Moral contrasts are not, of course, so far to seek. Disagreements on moral matters can arise at home, and even within oneself. When they do, one regrets the methodological infirmity of ethics as compared with science. The empirical foothold of scientific theory is in the predicted observable event; that of a moral code is in the observable moral act. But whereas we can test a prediction against the independent course of observable nature, we can judge the morality of an act only by our moral standards themselves. Science, thanks to its links with observation, retains some title to a correspondence theory of truth; but a coherence theory is evidently the lot of ethics.

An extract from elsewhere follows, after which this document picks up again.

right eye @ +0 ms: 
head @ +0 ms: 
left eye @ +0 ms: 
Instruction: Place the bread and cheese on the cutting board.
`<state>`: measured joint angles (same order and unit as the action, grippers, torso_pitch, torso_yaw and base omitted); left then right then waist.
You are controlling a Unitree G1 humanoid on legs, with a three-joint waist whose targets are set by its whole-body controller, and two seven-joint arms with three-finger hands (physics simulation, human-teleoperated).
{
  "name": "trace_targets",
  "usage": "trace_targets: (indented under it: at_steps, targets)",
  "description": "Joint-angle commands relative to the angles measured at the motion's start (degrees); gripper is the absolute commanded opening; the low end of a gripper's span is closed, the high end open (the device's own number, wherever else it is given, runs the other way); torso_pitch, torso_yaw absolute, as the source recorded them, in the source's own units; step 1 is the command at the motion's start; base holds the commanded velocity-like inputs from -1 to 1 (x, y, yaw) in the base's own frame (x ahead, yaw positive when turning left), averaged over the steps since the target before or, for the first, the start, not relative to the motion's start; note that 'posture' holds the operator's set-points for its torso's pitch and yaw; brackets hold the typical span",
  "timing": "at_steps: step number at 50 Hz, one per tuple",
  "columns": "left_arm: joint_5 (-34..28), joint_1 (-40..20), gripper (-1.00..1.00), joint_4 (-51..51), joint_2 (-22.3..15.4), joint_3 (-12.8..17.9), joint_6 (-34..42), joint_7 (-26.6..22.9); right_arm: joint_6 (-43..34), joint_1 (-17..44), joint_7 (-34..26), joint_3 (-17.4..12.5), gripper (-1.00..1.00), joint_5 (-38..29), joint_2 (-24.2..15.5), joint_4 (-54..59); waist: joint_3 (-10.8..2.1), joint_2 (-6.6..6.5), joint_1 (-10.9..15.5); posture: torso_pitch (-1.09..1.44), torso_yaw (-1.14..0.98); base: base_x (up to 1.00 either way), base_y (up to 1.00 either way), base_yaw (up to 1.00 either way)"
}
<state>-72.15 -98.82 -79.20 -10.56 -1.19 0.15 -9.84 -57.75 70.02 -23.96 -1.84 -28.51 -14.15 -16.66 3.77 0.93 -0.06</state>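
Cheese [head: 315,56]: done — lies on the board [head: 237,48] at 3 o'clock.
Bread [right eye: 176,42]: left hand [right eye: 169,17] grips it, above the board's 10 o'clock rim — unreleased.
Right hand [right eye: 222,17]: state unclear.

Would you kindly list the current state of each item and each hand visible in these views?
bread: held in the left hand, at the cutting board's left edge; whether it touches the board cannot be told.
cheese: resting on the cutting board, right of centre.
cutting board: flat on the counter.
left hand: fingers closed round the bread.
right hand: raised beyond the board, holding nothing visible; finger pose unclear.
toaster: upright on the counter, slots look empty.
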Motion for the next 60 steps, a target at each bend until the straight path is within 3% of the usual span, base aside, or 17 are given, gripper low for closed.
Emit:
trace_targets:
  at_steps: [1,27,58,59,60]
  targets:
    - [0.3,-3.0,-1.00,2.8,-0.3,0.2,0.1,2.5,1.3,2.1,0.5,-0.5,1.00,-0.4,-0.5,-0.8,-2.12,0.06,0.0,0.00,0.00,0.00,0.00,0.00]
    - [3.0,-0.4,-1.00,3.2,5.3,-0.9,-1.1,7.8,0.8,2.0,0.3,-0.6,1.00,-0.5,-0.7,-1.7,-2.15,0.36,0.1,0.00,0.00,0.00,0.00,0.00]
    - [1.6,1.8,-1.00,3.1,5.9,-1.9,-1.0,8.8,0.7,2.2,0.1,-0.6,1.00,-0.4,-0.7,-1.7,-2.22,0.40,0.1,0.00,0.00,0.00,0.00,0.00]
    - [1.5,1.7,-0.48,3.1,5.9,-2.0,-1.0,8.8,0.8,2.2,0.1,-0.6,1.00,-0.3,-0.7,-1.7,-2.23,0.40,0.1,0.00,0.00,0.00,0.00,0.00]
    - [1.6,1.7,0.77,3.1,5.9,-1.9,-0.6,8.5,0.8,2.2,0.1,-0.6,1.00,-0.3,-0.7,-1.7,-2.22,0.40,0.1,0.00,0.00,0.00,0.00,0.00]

Scientific theories on all sorts of useful and useless topics are sustained by empirical controls, partial and devious though they be. It is a bitter irony that so vital a matter as the difference between good and evil should have no comparable claim to objectivity. No wonder there have been efforts since earliest times to work a justification of moral values into the fabric of what might pass for factual science. For such, surely, were the myths of divine origins of moral law.
(W. V. Quine, "On the Nature of Moral Values," in Values and Morals: Essays in Honor of William Frankena, Charles Stevenson, and Richard Brandt, ed. Alvin I. Goldman and Jaegwon Kim [Dordrecht, Holland: D. Reidel Publishing Company, 1978], 37-45, at 43)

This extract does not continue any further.